Dans un espace géographique et temporel jamais clairement défini, Club Zero plonge son spectateur au sein d’un lycée d’élite. Un petit groupe d’élèves prend place dans une salle de classe dont la décoration et l’agencement laisse plutôt penser à un cabinet où se réunirait un groupe de parole. Il s’agit du premier cours dispensé par Miss Novak, nouvelle enseignante ‘’spécialisée’’ en nutrition. Après que chaque élève ait exprimé les raisons de son intérêt pour la matière (bien-être, considérations environnementales ou simplement pragmatisme pour augmenter sa moyenne), la leçon peut commencer. Miss Novak vante les bienfaits d’une méthode révolutionnaire dont elle est parait-il pionnière (c’est internet qui le dit) : « l’alimentation consciente ». Un mode de vie qu’elle va petit à petit inculquer aux jeunes adolescents et qui repose sur un contrôle drastique de leur régime alimentaire, visant in fine à assainir le corps et l’esprit. À partir de là, personne ne sera surpris (hormis les personnages) par la tournure dangereuse des événements à venir.
Régime de la peur
L’exécution du programme promis par le prologue de Club Zero ne dévie pas d’un iota pendant les 100 minutes que durent le long-métrage. La dérive d’une idéologie dangereuse qui se présente initialement sous la forme d’une pratique de ‘’développement personnel’’, l’emprise d’une figure d’autorité sur un groupe d’individus, la défiance puis le rejet de la science sont autant de thématiques plus ou moins actuelles qui composent le film. À travers ce qu’elle imagine être une parabole de la société contemporaine, Jessica Hausner cherche à dépeindre les maux qui rongent son époque, notamment le manque d’idéaux d’une jeunesse qui ne trouve plus de causes auxquelles se raccrocher.

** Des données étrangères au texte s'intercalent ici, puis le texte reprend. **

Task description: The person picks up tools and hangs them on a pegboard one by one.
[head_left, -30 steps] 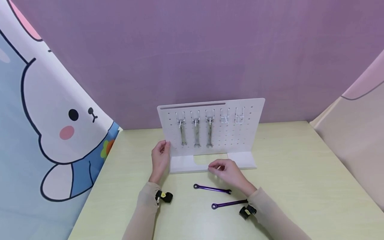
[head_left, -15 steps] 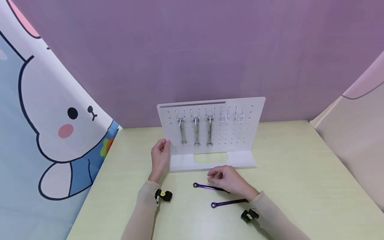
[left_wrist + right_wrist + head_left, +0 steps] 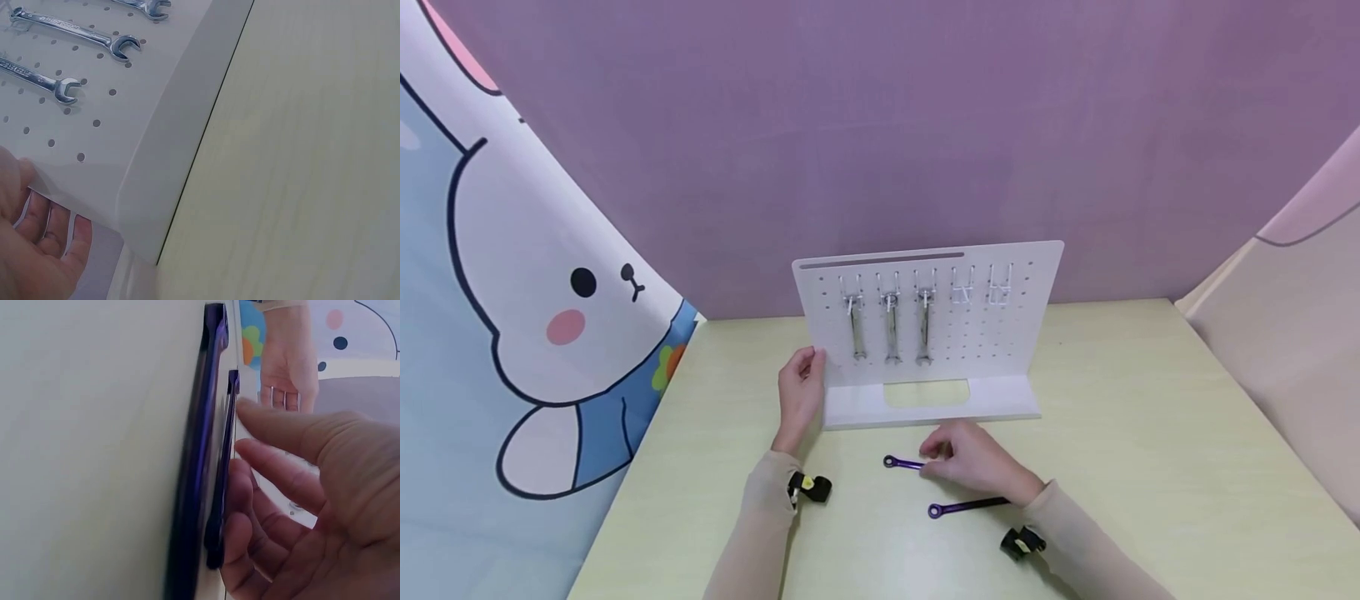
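A white pegboard stand (image 3: 977, 342) stands upright on the table. My left hand (image 3: 801, 398) holds its left edge, the thumb in front and the other fingers behind, as the left wrist view shows. Silver combination wrenches hang from its hooks; one wrench (image 3: 75, 28) shows whole in that view. My right hand (image 3: 973, 461) is at the farther purple wrench (image 3: 902, 462), whose right part it hides in the head view. In the right wrist view its loosely bent fingers lie beside that wrench, thumb and forefinger apart. The nearer purple wrench (image 3: 962, 507) lies just below this hand.
Two white wire hooks (image 3: 962, 287) on the board's right side hold nothing. A purple cloth wall (image 3: 925, 125) rises behind the table (image 3: 1150, 417). At the left hangs a cartoon rabbit curtain (image 3: 527, 292).
My right hand has come back from the stand's base toward me and down to the farther purple wrench, covering more of it. The left hand stays at the board's edge.
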Tool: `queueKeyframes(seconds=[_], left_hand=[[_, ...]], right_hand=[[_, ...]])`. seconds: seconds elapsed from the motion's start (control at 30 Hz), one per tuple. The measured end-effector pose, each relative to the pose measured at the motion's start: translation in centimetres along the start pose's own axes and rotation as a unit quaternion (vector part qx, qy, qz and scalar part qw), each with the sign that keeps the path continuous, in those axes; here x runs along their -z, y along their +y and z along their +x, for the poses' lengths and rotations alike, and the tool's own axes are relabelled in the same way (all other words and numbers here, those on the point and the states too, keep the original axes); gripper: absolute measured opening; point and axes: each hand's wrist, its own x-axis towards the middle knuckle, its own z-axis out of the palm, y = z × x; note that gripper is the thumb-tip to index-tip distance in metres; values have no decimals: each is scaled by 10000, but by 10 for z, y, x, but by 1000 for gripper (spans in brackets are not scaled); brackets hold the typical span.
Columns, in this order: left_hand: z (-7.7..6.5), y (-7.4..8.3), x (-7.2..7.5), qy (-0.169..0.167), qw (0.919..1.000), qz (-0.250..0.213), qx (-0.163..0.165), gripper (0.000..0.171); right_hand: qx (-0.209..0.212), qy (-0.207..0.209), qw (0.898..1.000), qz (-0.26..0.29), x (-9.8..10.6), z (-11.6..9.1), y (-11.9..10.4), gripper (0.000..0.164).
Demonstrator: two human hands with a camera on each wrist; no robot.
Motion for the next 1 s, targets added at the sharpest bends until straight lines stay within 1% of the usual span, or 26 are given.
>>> queueKeyframes(seconds=[0.07,0.27,0.37,0.67,0.9,1.0], left_hand=[[0,1,0,6,10000,18,10,26],[-1,2,-1,2,10000,53,62,27],[-1,3,0,-7,10000,48,70,28],[-1,3,1,-11,9999,12,163,26],[-2,5,1,-29,9999,23,128,27],[-2,5,1,-12,9999,34,123,26]], right_hand=[[13,59,9999,-142,-1,0,0,22],[-13,193,9985,-515,-3,-3,-5,7],[-16,214,9980,-588,-4,-3,-7,5],[21,192,9983,-556,-7,-3,-7,5],[-35,-9,9986,-522,-6,-5,-11,9],[2,-35,9985,-543,-6,-6,-12,11]])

Le problème de Club Zero réside principalement dans son ton goguenard. La réalisatrice use et abuse d’un humour à froid particulièrement pénible qui ne cesse de se moquer de l’ensemble des personnages. Dans le cas d’une satire sociale aux accents absurdes – forme complètement revendiquée par le récit et la mise en scène – ce choix pourrait s’avérer tout à fait justifié. Seulement, tous les ressorts comiques utilisés ici sont au service d’une morale un brin réac sur la bêtise de l’Homme du 21ème siècle et le manque de communication entre adultes et enfants. C’est non seulement assez convenu (des œuvres récentes comme Black Mirror se sont largement penchées sur la question avec plus ou moins de succès) mais traité avec énormément de lourdeur par la mise en scène. Celle-ci se montre au mieux démonstrative, au pire écœurante, tant chaque photogramme semble contenir dix couches de symboles.
Malgré un soin toujours aussi méthodique accordée à sa réalisation, Jessica Hausner loupe le coche avec Club Zero. La précision de cadres joliment composés ne parvient pas à masquer une intrigue cousue de fil blanc et un propos déjà en passe de désuétude. Certaines passerelles thématiques avec Little Joe auraient certainement mérité plus de développement comme la question de la nécessité (ou non) d’appartenir à un groupe pour se construire. Un point seulement effleuré ici via le personnage d’un étudiant boursier à qui le scénario réservera un sort qui empêche tout questionnement social à ce sujet. Dans ces conditions, autant se repencher sur le précédent film de la cinéaste.